• Exercise
A word-for-word copy of the whole listing is the required answer.

• Dataset extract
- Opening Delimiter -
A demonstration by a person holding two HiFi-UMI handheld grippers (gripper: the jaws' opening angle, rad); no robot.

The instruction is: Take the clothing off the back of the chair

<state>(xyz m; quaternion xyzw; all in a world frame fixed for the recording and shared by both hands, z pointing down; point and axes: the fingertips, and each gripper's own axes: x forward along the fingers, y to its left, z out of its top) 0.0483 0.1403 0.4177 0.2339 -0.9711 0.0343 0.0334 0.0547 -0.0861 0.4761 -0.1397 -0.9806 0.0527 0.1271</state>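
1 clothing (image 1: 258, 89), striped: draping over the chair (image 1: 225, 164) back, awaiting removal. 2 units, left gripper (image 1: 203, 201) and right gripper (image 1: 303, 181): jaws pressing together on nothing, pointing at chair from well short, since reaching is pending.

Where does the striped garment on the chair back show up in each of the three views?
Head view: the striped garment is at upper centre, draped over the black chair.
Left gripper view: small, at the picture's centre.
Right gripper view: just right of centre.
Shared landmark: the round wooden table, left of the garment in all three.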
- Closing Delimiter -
• Output below
A demonstration by a person holding two HiFi-UMI handheld grippers (gripper: the jaws' opening angle, rad); no robot.

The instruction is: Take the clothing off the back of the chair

<state>(xyz m; quaternion xyzw; all in a world frame fixed for the recording and shared by both hands, z pointing down; point and axes: the fingertips, and each gripper's own axes: x forward along the fingers, y to its left, z out of its top) 0.0483 0.1403 0.4177 0.2339 -0.9711 0.0343 0.0334 0.0547 -0.0861 0.4761 -0.1397 -0.9806 0.0527 0.1271</state>
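1 clothing (image 1: 258, 89), striped: draping over the chair (image 1: 225, 164) back, awaiting removal. 2 units, left gripper (image 1: 203, 201) and right gripper (image 1: 303, 181): jaws pressing together on nothing, pointing at chair from well short, since reaching is pending.

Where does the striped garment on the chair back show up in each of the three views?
Head view: the striped garment is at upper centre, draped over the black chair.
Left gripper view: small, at the picture's centre.
Right gripper view: just right of centre.
Shared landmark: the round wooden table, left of the garment in all three.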

Nothing remains to add to the output.